The flow charts and block diagrams in the accompanying drawings illustrate architectures, functions and operations of possible implementations of systems, methods and computer program products according to various embodiments of the present disclosure. In this regard, each block in the flow chart or block diagram may represent a module, a program segment, or a part of code. The module, the program segment, or the part of code contains one or more executable instructions for implementing specified logical functions. It is also to be noted that in some alternative implementations, the functions indicated in the blocks may occur in a different order than those indicated in the accompanying drawings. For example, two successively represented blocks may actually be executed substantially in parallel, and they may sometimes be executed in a reverse order, depending on the functions involved. It is also to be noted that each block in the block diagrams and/or flow charts, and combinations of blocks in the block diagrams and/or flow charts, may be implemented by a dedicated hardware-based system that performs specified functions or operations, or by a combination of dedicated hardware and computer instructions.

The units or modules described in the embodiments of the present disclosure may be implemented by software or hardware.

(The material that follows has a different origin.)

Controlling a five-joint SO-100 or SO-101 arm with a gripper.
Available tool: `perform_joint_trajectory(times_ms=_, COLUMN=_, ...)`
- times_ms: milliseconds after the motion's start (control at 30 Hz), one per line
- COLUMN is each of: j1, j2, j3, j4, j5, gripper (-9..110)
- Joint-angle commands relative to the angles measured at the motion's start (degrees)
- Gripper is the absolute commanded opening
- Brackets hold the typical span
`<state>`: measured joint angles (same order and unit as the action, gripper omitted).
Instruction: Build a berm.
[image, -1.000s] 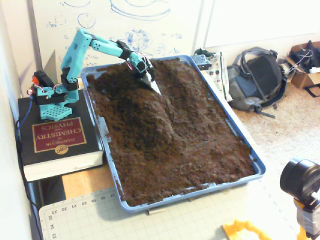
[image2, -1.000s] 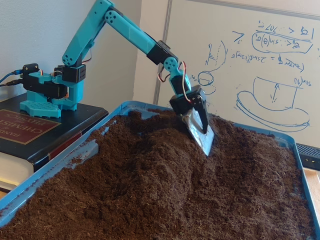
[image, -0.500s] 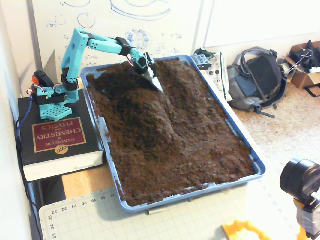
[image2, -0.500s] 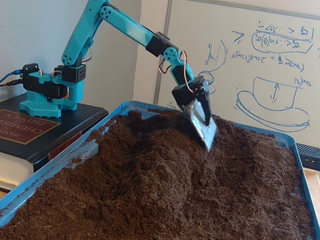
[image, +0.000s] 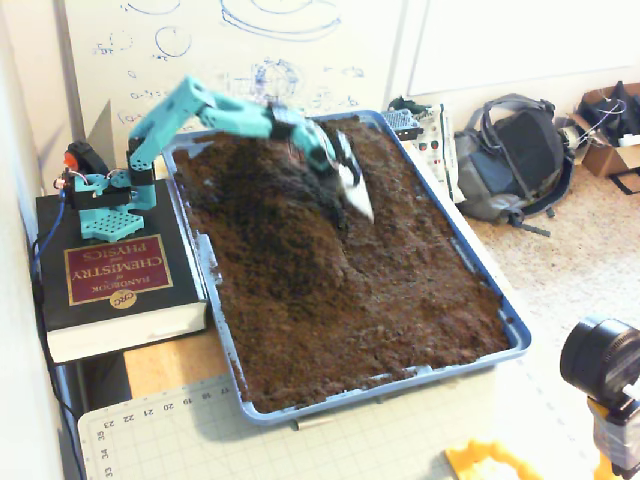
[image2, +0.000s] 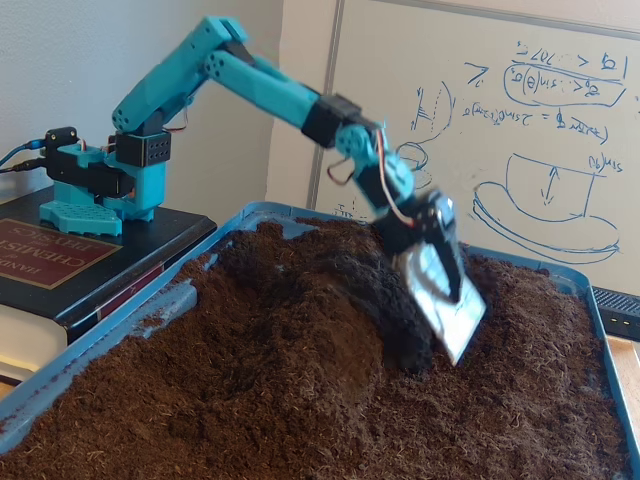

The described units or modules may also be disposed in a processor. For example, it may be described that a processor includes XX unit, YY unit and ZZ unit. Names of these units or modules do not constitute the limitation of the unit or module itself in some cases. For example, the XX unit may also be described as “a unit for XX”.

On the other hand, the present disclosure also provides a computer-readable storage medium. The computer-readable storage medium may be included in the electronic device described in the above-mentioned embodiment, or may also exist alone and not be incorporated into the electronic device. The above-mentioned computer-readable storage medium store one or more programs that, when executed by one or more processors, cause the multi-link communication method described in the present disclosure to be implemented.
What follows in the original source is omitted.